WORK TASK:
Give the data again in its entirety, exactly as provided.

INPUT DATA:
· · · · · · ·

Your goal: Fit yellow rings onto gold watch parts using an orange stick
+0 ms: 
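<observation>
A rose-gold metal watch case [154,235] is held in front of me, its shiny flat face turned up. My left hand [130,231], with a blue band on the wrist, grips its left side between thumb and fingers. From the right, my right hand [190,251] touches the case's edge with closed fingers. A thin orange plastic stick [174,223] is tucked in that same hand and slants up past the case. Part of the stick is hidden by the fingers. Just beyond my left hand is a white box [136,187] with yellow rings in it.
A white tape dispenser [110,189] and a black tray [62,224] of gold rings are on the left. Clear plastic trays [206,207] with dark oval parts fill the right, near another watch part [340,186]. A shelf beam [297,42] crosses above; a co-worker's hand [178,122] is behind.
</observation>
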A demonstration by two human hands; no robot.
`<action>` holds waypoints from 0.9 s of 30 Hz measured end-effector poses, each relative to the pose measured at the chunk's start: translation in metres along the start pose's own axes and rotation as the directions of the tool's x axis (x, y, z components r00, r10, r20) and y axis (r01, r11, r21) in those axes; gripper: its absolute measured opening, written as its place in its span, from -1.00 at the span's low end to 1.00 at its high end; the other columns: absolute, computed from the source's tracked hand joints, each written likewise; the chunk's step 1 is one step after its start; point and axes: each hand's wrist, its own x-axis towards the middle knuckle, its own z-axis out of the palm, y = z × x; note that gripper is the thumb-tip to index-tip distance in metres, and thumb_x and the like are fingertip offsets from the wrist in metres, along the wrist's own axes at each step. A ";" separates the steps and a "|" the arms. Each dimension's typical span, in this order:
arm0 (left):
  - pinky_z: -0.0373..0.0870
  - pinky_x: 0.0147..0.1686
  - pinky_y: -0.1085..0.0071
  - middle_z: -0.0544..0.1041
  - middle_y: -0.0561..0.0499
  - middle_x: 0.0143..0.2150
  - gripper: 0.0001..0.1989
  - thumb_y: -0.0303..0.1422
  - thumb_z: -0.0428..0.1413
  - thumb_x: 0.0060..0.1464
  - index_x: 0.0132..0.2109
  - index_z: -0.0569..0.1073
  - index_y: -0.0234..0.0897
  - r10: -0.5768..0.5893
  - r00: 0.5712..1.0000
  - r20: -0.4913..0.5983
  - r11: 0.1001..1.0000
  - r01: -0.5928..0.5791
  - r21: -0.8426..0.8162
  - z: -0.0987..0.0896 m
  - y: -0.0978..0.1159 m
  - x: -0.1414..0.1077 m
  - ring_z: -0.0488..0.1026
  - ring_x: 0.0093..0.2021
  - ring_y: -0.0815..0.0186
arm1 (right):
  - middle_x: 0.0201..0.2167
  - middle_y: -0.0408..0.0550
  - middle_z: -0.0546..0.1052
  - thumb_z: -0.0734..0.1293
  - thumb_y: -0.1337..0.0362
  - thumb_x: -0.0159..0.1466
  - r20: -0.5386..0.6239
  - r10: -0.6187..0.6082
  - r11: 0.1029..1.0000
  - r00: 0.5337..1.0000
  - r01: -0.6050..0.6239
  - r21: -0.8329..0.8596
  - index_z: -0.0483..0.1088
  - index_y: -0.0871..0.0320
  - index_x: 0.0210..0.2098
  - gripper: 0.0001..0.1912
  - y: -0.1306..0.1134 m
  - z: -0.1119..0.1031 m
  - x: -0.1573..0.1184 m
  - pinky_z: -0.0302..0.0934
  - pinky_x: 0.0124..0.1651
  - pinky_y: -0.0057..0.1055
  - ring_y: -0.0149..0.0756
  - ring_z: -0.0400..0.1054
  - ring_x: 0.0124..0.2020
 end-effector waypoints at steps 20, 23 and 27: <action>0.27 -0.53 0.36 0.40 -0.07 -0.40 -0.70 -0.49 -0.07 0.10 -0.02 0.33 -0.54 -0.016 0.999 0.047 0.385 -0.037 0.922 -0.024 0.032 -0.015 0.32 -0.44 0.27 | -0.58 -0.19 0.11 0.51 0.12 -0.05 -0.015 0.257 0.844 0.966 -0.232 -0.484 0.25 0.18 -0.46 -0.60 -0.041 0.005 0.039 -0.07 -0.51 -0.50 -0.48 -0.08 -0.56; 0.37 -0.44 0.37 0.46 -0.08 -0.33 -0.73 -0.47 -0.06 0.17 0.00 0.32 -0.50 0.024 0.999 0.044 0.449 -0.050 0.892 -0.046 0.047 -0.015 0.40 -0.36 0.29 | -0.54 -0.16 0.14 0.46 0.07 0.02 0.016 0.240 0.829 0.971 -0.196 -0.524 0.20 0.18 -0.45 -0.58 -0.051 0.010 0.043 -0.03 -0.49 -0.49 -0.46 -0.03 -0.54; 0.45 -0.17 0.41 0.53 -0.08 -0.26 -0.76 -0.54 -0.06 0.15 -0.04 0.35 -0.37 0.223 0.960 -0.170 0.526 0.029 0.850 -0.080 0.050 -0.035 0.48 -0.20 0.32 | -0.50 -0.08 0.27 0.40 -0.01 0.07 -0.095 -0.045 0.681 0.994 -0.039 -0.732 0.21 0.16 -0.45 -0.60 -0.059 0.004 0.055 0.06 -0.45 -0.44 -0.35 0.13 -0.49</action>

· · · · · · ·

SOLUTION FOR THIS PROBLEM:
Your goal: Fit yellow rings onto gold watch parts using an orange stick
+0 ms: 
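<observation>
A rose-gold metal watch case [154,235] is held in front of me, its shiny flat face turned up. My left hand [130,231], with a blue band on the wrist, grips its left side between thumb and fingers. From the right, my right hand [190,251] touches the case's edge with closed fingers. A thin orange plastic stick [174,223] is tucked in that same hand and slants up past the case. Part of the stick is hidden by the fingers. Just beyond my left hand is a white box [136,187] with yellow rings in it.
A white tape dispenser [110,189] and a black tray [62,224] of gold rings are on the left. Clear plastic trays [206,207] with dark oval parts fill the right, near another watch part [340,186]. A shelf beam [297,42] crosses above; a co-worker's hand [178,122] is behind.
</observation>
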A demonstration by two human hands; no robot.
`<action>` holds waypoints from 0.9 s of 30 Hz measured end-effector poses, each relative to the pose measured at the chunk's start: translation in metres along the start pose's own axes and rotation as the directions of the tool's x axis (x, y, z components r00, r10, r20) and y axis (r01, r11, r21) in those axes; gripper: its absolute measured opening, written as its place in its span, from -1.00 at the span's low end to 1.00 at its high end; the other columns: absolute, computed from the source's tracked hand joints, each written likewise; the chunk's step 1 is one step after its start; point and axes: each hand's wrist, its own x-axis towards the middle knuckle, its own z-axis out of the palm, y = z × x; note that gripper is the thumb-tip to index-tip distance in metres, and thumb_x and the like are fingertip offsets from the wrist in metres, along the wrist's own axes at each step. A ";" separates the steps and a "|" the arms. Each dimension's typical span, in this order:
arm0 (left):
  - pinky_z: -0.0373..0.0870
  - pinky_x: 0.0147..0.1686
  - pinky_y: -0.1085..0.0071
  - middle_z: -0.0544..0.1041
  - middle_y: -0.0561..0.0499
  - middle_x: 0.0143..0.2150
  - gripper: 0.0001..0.1989
  - thumb_y: -0.0303..0.1422
  - thumb_z: -0.0428..0.1413
  - thumb_x: 0.0060..0.1464
  - index_x: 0.0132..0.2109
  - index_z: -0.0569..0.1073
  - index_y: -0.0234..0.0897
  - r10: -0.5768..0.5893
  - r00: 0.5712..1.0000
  - r20: -0.4913..0.5983
  - r11: 0.1001..1.0000
  - r01: -0.5928..0.5791
  - r21: -0.8426..0.8162
  - z: -0.0987..0.0896 m
  - y: -0.0978..0.1159 m
  - x: -0.1414..0.1077 m
  - ring_z: -0.0488..0.1026
  - ring_x: 0.0093..0.2021
  - ring_y: -0.0815..0.0186
arm1 (right):
  - middle_x: 0.0201..0.2167
  - middle_y: -0.0408..0.0550
  - middle_z: -0.0546..0.1052
  - thumb_z: -0.0734..0.1293
  - thumb_y: -0.1337..0.0362
  - thumb_x: -0.0159..0.1466
  - r20: -0.5386..0.6239
  - r10: -0.6187..0.6082
  - r11: 0.1029..1.0000
  - r00: 0.5337..1.0000
  - r01: -0.6050..0.6239
  - r21: -0.8329..0.8596
  - index_z: -0.0483..0.1088
  - index_y: -0.0871..0.0320
  - index_x: 0.0210..0.2098
  - gripper: 0.0001..0.1912
  - y: -0.1306..0.1134 m
  - z: -0.1119..0.1031 m
  - x: -0.1573..0.1184 m
  - pinky_z: -0.0302..0.0934
  - pinky_x: 0.0124..0.1651
  - pinky_y: -0.0057..0.1055
  - ring_y: -0.0149..0.0756
  - ring_z: -0.0400..0.1054
  - ring_x: 0.0124..0.2020
 end-effector waypoints at steps 20, 23 and 27: <action>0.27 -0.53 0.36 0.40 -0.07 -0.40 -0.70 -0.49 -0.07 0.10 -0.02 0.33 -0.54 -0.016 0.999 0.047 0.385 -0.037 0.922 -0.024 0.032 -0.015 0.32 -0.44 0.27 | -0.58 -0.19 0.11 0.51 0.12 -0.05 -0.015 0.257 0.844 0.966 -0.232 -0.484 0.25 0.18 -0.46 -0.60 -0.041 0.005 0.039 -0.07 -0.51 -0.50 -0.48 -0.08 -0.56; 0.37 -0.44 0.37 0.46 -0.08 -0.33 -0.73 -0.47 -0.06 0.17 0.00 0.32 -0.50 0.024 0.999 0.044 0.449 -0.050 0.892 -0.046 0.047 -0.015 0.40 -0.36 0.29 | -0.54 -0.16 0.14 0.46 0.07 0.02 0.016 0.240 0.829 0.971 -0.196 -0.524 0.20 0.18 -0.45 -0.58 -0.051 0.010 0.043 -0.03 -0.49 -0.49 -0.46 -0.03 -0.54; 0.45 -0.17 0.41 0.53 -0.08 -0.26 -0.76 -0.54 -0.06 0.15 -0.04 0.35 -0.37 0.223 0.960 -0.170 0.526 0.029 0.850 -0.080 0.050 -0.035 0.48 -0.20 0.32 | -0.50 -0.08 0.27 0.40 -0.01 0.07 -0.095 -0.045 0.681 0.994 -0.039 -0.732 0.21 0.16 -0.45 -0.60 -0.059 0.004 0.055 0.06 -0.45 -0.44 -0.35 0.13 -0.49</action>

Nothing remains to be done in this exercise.